-- Exercise description --
Could you reproduce the lines below from the one with "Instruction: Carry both" through the one with "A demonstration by"? Keep both ends and add nothing.

-- Input data --
Start of Block

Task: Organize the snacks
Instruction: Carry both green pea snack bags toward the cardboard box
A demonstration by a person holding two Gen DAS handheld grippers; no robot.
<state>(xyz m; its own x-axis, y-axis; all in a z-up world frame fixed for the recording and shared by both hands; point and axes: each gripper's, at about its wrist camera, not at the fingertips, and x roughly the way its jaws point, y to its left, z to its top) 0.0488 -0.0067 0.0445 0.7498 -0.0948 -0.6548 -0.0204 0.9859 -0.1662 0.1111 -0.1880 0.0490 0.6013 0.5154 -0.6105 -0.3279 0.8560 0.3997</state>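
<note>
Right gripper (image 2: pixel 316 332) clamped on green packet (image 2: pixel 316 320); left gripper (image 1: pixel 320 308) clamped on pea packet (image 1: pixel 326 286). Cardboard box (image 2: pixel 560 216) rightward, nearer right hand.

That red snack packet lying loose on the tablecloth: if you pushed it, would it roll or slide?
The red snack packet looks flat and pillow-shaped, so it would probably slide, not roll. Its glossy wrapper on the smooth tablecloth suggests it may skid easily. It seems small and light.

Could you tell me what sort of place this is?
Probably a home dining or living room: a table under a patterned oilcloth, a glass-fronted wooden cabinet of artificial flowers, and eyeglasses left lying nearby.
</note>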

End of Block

-- Answer to the problem --
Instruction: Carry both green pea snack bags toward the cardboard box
A demonstration by a person holding two Gen DAS handheld grippers; no robot.

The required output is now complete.